La supuesta agresión transfóbica (el detenido niega que existiese ataque alguno) provocó la reacción de colectivos en defensa de los ciudadanos LGTBI. Arelas, la Asociación de Familias de Menores Trans de Galicia, condenó "enérgicamente la agresión" e incidió en el hecho de que el agresor empujó "a una mujer trans" desde lo alto de la muralla, para después "abandonarla a su suerte", con "heridas graves y fracturas". "Una vez más tenemos que ser testigos de lo que el odio y la intolerancia causan en nuestra sociedad", lamenta Arelas.
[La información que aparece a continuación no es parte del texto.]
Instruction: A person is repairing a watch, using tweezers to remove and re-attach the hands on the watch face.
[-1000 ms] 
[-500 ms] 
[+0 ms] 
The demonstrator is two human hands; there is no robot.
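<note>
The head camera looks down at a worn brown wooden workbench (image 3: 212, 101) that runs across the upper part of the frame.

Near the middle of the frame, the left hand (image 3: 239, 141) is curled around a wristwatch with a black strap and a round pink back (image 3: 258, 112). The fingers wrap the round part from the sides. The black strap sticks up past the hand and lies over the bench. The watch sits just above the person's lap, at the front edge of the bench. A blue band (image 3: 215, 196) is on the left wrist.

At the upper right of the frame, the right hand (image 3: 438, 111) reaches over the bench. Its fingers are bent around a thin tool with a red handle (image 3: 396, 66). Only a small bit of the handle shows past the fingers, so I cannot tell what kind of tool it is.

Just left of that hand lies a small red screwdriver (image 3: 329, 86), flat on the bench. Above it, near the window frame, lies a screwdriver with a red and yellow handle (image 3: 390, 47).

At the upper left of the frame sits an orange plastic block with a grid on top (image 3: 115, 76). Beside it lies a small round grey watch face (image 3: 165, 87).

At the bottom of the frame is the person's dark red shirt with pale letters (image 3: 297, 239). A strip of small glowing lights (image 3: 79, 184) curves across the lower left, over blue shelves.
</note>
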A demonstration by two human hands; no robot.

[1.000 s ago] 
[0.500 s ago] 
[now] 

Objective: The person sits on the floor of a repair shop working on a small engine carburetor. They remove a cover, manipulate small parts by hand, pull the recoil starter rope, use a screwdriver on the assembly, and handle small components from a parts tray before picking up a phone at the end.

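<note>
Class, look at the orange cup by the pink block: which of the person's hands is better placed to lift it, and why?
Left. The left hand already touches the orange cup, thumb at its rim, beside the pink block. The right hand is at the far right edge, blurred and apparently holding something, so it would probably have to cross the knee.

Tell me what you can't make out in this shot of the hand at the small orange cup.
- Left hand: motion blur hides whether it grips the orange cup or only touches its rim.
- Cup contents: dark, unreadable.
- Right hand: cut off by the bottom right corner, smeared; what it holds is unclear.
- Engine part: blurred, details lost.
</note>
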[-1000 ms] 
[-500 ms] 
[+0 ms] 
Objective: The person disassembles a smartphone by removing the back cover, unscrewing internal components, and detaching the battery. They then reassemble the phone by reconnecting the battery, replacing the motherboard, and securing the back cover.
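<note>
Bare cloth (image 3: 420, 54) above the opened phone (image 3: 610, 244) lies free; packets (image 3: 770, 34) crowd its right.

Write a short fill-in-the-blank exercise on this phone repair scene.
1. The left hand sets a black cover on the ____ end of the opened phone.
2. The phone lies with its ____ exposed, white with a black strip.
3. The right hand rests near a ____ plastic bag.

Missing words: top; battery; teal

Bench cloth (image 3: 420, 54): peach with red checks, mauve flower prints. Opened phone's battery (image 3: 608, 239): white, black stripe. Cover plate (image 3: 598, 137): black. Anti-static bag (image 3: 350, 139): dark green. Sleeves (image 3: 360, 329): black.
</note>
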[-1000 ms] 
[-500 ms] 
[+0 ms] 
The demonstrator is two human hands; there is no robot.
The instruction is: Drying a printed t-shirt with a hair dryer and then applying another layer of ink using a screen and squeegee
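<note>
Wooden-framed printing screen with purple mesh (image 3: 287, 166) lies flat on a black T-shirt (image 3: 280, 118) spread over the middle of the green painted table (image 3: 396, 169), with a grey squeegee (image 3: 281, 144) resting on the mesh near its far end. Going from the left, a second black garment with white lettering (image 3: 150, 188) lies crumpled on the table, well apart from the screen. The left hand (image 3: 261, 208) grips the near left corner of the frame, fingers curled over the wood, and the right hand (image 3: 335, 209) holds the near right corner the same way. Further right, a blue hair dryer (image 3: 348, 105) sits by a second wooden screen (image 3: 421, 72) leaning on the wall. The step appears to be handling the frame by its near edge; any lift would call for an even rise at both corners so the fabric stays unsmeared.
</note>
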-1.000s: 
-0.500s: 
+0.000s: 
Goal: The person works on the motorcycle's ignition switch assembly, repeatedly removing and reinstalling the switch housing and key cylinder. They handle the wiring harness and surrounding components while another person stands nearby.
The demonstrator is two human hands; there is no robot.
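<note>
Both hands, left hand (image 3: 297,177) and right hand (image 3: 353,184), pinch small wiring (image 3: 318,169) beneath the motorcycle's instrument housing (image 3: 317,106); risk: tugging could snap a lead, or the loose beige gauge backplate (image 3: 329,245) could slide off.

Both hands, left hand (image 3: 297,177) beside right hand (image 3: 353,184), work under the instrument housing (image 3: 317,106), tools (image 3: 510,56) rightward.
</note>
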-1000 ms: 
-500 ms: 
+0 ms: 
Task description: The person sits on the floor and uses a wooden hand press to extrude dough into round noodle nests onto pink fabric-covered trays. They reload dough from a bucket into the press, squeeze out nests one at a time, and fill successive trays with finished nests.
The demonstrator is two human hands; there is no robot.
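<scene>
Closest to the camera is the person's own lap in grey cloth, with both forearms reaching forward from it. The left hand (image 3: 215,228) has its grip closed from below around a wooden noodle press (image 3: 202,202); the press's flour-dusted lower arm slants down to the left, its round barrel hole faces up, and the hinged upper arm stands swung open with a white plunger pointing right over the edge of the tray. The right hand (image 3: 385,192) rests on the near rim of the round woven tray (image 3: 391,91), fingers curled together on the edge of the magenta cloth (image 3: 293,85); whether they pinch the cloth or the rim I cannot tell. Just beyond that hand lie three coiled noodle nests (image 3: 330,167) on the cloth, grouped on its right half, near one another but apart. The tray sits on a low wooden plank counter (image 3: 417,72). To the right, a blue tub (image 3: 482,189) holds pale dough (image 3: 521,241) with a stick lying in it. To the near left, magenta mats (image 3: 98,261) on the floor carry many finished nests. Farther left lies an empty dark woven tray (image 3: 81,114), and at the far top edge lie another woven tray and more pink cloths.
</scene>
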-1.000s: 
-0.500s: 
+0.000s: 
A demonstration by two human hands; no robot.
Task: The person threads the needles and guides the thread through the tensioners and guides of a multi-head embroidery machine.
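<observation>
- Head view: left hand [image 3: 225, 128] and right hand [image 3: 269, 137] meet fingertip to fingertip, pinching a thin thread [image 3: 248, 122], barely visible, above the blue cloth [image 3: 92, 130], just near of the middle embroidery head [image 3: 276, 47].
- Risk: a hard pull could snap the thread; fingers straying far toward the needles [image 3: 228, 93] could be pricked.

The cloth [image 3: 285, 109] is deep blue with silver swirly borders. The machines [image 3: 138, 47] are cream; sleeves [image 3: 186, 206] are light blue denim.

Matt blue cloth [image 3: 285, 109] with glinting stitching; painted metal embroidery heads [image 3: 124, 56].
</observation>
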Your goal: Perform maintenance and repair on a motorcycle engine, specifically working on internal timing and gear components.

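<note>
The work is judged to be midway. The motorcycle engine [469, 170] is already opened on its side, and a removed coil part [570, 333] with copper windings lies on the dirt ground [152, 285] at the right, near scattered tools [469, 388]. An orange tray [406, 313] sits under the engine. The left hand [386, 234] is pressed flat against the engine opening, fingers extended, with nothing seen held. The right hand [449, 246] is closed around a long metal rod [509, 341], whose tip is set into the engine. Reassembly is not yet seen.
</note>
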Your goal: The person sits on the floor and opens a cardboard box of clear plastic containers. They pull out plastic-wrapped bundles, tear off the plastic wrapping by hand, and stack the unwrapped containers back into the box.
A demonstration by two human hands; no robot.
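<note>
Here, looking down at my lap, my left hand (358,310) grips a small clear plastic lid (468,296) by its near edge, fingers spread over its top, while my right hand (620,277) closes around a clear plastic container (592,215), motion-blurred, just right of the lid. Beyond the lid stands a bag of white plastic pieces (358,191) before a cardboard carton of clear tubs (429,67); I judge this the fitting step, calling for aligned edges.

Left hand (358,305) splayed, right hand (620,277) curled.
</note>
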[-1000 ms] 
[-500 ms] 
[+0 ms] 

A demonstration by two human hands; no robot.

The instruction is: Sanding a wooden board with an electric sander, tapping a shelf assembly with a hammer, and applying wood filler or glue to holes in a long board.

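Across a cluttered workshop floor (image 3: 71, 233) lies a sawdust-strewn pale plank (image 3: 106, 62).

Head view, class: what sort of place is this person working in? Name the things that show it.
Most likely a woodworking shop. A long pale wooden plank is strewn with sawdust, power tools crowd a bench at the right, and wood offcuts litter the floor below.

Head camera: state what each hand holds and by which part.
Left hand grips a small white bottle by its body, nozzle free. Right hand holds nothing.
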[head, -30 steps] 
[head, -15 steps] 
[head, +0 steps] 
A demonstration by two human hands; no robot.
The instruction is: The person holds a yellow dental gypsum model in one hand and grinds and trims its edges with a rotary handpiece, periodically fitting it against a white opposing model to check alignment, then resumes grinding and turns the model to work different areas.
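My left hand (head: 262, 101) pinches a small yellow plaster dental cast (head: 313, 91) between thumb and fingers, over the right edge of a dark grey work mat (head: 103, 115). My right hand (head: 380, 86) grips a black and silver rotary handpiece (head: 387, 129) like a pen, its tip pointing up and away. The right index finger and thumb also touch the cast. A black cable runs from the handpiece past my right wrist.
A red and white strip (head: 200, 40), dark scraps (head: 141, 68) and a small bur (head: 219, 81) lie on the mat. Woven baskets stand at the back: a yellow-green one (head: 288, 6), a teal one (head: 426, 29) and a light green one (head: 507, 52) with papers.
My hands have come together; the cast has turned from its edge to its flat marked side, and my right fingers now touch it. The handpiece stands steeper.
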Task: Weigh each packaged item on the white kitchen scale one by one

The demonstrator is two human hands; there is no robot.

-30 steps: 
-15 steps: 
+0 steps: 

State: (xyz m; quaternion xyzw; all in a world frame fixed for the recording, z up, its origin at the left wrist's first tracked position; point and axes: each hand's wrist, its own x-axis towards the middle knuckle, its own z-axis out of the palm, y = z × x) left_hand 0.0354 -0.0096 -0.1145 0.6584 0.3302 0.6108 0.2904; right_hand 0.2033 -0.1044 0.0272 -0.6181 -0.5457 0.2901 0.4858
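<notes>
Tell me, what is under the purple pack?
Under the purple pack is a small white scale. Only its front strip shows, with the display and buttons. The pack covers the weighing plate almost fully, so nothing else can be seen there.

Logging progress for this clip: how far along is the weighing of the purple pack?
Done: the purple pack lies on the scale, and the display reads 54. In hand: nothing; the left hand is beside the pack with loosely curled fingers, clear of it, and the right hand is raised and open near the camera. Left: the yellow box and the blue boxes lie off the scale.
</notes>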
"Tenemos que ver y sentir cómo se niega la mínima dignidad y el mínimo reconocimiento como personas a aquellas que solo quieren vivir en libertad. Una vez más, la sociedad lanza a las personas trans el mensaje terrorista y homicida", añadió, de que no se respeta ni su "derecho a vivir".

En este momento, dice el colectivo, "nuestros pensamientos solo pueden estar con la víctima y con su familia", pero también aprovecha para recordar la carencia de recursos con los que cuentan las personas trans para hacer valer sus derechos.

En términos similares se pronunció la asociación Alas, colectivo que lucha por la igualdad y el reconocimiento de derechos de las personas LGTBI. Más en detalle, su presidente dejó patente el malestar porque "no haya habido reacciones oficiales o una movilización significativa de la ciudadanía, que tal vez sí se hubiera producido en caso de haber sido una mujer cisgénero".

La chica fue socorrida por un hombre que caminaba por la muralla y que oyó los quejidos en el fondo del patio. "Intenté mantenerla despierta, porque a ratos se desmayaba", dijo esta persona. Los servicios sanitarios tuvieron que sacar la camilla por un inmueble próxima.